* _What the task asks_:
Without the pictures, retype each line below exactly as it stands.

* _Collected material_:
..........

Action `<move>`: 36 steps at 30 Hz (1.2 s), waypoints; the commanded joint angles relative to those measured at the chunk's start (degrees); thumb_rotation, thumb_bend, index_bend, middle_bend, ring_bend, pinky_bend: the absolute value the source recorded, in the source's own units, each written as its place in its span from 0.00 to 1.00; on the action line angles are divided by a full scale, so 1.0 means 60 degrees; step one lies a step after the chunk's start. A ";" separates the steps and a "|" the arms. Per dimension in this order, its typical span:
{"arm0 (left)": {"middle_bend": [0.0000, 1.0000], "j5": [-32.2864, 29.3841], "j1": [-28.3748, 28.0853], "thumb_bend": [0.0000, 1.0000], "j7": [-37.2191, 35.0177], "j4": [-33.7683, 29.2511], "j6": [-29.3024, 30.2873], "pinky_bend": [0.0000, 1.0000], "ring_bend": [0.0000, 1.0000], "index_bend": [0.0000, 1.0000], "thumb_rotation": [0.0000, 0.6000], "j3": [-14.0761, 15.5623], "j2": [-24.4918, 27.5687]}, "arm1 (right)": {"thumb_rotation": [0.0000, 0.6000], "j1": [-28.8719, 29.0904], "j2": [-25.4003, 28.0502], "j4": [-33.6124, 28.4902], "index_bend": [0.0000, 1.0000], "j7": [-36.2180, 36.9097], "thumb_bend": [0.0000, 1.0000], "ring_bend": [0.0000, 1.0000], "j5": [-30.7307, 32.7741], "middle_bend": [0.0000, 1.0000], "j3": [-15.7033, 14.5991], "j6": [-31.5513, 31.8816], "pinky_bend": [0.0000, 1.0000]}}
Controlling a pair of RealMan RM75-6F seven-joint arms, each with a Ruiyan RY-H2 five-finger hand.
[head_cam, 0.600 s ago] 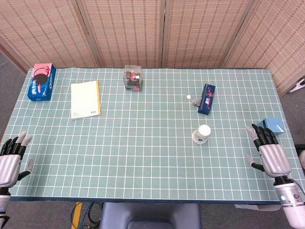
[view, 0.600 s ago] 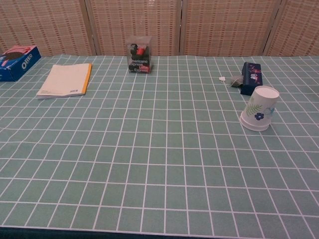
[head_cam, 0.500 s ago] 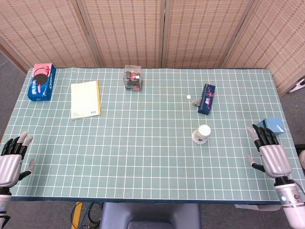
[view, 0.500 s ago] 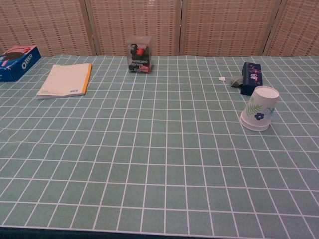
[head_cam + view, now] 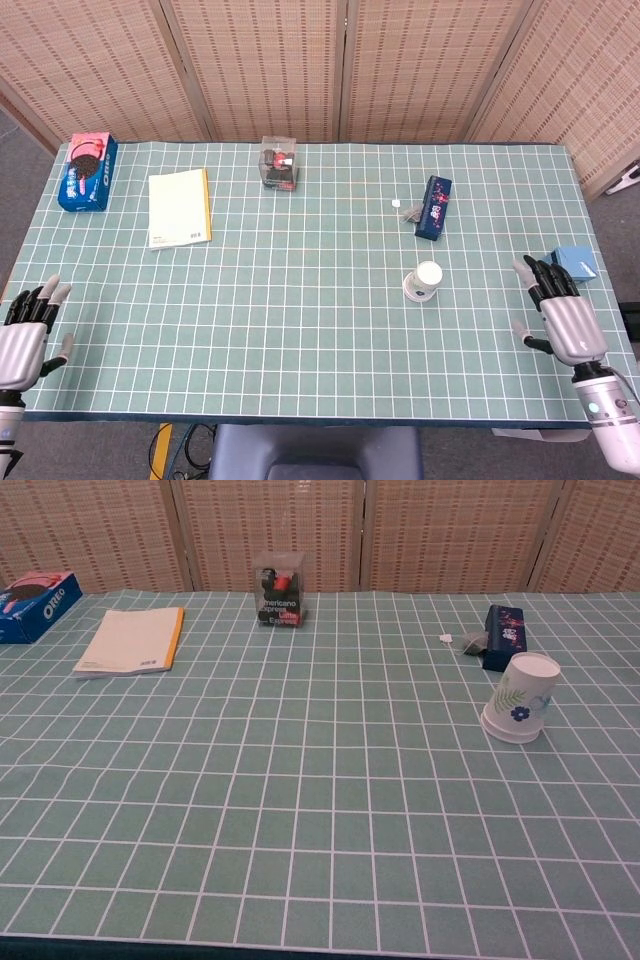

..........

* _Solved exercise_:
Action `<move>`: 36 steps at 30 Hz (1.2 s), waypoints; the commanded joint angles relative to those measured at the chunk's start (degrees); thumb_rotation, thumb_bend, index_bend, middle_bend, ring_bend, pinky_bend: the absolute value the source recorded, in the source's own units, each written as its place in its span from 0.00 to 1.00; on the action line angles are divided by a full scale, so 1.0 means 60 degrees; step one lies a step after the chunk's start. A ";" separates the steps and a "|" the arms. Per dimension in this order, its typical span:
{"arm0 (left)": {"middle_bend": [0.0000, 1.0000], "j5": [-32.2864, 29.3841], "j1": [-28.3748, 28.0853], "thumb_bend": [0.0000, 1.0000], "j7": [-37.2191, 35.0177], "j4": [-33.7683, 29.2511], "j6": [-29.3024, 30.2873], "pinky_bend": [0.0000, 1.0000], "ring_bend": [0.0000, 1.0000], "index_bend": [0.0000, 1.0000], "thumb_rotation": [0.0000, 0.6000], "j3": [-14.0761, 15.5623], "j2": [-24.4918, 27.5687]}, "arm1 (right)": {"thumb_rotation": [0.0000, 0.6000], "j1": [-28.8719, 29.0904], "j2": [-25.4003, 28.0502], "j4": [-33.6124, 28.4902], "index_bend": [0.0000, 1.0000], "j7": [-36.2180, 36.9097], "thumb_bend": [0.0000, 1.0000], "ring_bend": [0.0000, 1.0000], "j5": [-30.7307, 32.7741], "middle_bend": [0.0000, 1.0000], "j3": [-15.7033, 14.5991], "j6": [-31.5513, 31.8816], "pinky_bend": [0.0000, 1.0000]}}
Controlling a pair of RealMan RM75-6F seven-joint arms, each with a Ruiyan RY-H2 five-finger hand.
[head_cam, 0.600 s ago] 
[view, 0.600 s ago] 
[head_cam, 0.500 s ago] 
[view, 0.500 s ago] 
[head_cam + view, now] 

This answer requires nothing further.